Practice item. Set the material below down again exactly, with no pictures.
_ _ _
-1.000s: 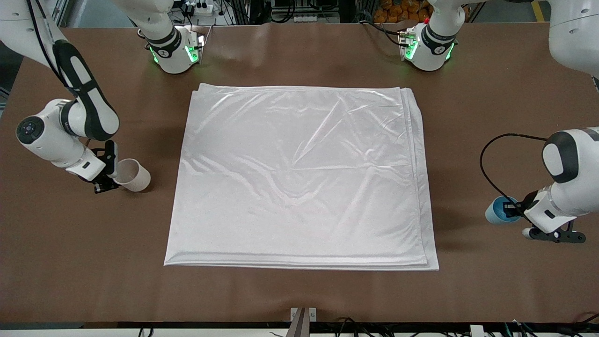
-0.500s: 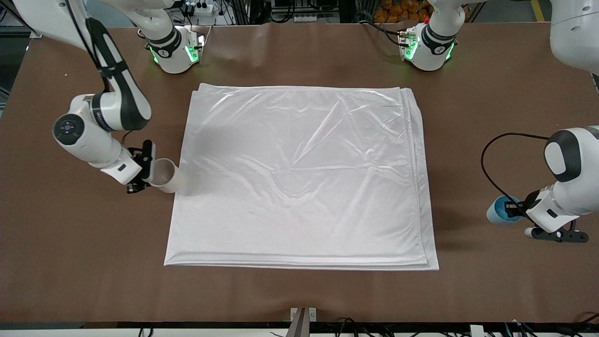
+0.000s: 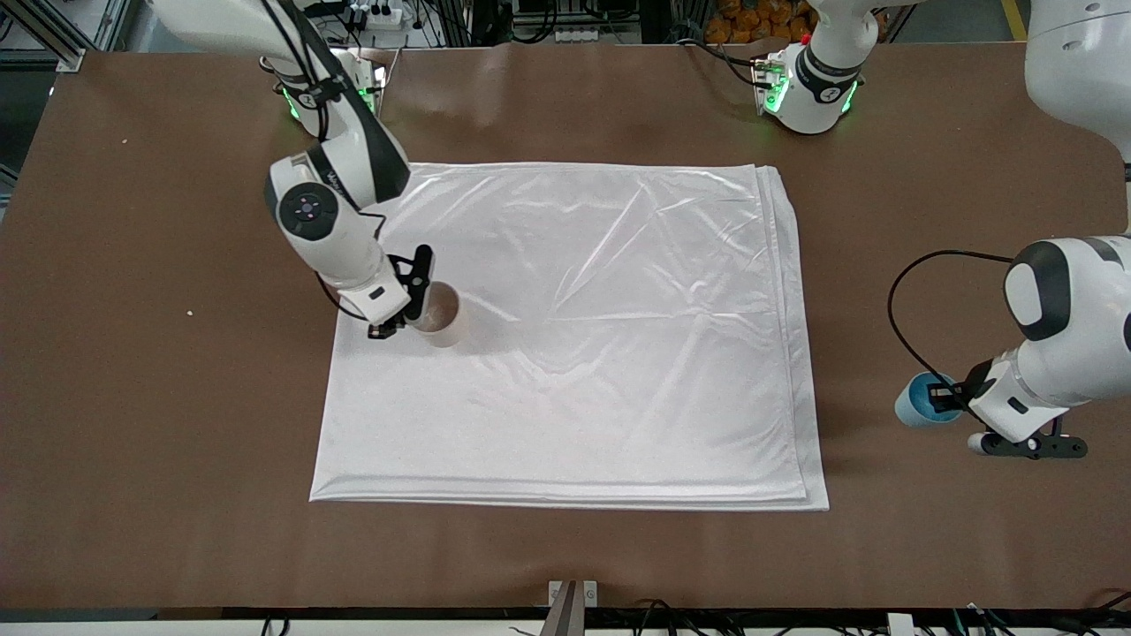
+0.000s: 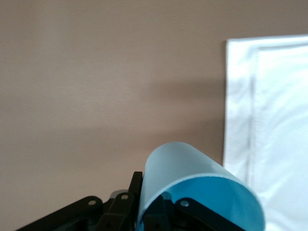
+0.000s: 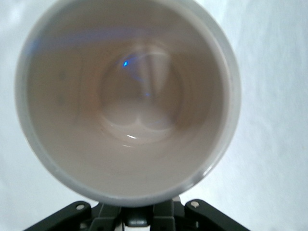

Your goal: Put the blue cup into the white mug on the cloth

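Over cloth (image 3: pixel 574 353), right gripper (image 3: pixel 408 305) grips white mug (image 3: pixel 439 315); left gripper (image 3: pixel 959 406) grips blue cup (image 3: pixel 917 400) (tilted).

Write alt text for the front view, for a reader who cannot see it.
The right tool holds the white mug over the cloth near the right arm's end. The left tool grips the blue cup over bare brown table at the left arm's end, short of the cloth.
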`<state>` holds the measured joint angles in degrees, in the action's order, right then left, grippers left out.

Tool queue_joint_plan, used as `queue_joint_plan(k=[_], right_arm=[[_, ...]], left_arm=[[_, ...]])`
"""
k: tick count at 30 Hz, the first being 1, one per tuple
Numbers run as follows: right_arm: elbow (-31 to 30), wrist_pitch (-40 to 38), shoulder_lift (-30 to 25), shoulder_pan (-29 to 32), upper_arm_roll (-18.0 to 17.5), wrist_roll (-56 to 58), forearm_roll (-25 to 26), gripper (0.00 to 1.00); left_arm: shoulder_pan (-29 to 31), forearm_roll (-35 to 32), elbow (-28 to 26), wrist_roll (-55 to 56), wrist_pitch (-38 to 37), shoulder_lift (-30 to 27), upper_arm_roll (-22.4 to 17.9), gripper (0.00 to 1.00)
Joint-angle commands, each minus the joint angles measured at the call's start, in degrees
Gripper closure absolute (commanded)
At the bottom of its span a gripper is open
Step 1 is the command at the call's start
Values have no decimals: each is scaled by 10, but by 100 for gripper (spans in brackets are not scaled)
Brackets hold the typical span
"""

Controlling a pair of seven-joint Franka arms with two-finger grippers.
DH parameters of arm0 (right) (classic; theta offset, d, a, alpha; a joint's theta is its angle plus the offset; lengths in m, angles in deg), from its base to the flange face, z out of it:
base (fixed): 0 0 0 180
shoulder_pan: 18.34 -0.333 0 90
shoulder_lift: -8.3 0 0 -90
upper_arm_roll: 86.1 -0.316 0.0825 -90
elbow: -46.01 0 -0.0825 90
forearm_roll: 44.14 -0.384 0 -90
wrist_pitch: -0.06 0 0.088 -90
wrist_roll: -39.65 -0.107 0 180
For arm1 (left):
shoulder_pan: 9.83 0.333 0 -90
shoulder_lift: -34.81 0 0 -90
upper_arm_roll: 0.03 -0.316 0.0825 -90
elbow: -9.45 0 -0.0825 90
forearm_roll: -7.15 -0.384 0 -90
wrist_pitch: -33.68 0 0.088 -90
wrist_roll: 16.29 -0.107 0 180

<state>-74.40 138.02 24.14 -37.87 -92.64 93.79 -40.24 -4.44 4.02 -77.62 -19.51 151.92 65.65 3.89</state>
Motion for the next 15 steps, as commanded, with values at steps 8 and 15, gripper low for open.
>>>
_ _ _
Answer to the exercise:
-1.000s: 
-0.500s: 
+0.000s: 
+0.000s: 
+0.000s: 

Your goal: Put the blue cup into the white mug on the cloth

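Over cloth (image 3: pixel 574 353), right gripper (image 3: pixel 408 305) grips white mug (image 3: pixel 439 315); left gripper (image 3: pixel 959 406) grips blue cup (image 3: pixel 917 400) (tilted).

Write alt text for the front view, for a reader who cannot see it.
The right tool holds the white mug over the cloth near the right arm's end. The left tool grips the blue cup over bare brown table at the left arm's end, short of the cloth.
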`<state>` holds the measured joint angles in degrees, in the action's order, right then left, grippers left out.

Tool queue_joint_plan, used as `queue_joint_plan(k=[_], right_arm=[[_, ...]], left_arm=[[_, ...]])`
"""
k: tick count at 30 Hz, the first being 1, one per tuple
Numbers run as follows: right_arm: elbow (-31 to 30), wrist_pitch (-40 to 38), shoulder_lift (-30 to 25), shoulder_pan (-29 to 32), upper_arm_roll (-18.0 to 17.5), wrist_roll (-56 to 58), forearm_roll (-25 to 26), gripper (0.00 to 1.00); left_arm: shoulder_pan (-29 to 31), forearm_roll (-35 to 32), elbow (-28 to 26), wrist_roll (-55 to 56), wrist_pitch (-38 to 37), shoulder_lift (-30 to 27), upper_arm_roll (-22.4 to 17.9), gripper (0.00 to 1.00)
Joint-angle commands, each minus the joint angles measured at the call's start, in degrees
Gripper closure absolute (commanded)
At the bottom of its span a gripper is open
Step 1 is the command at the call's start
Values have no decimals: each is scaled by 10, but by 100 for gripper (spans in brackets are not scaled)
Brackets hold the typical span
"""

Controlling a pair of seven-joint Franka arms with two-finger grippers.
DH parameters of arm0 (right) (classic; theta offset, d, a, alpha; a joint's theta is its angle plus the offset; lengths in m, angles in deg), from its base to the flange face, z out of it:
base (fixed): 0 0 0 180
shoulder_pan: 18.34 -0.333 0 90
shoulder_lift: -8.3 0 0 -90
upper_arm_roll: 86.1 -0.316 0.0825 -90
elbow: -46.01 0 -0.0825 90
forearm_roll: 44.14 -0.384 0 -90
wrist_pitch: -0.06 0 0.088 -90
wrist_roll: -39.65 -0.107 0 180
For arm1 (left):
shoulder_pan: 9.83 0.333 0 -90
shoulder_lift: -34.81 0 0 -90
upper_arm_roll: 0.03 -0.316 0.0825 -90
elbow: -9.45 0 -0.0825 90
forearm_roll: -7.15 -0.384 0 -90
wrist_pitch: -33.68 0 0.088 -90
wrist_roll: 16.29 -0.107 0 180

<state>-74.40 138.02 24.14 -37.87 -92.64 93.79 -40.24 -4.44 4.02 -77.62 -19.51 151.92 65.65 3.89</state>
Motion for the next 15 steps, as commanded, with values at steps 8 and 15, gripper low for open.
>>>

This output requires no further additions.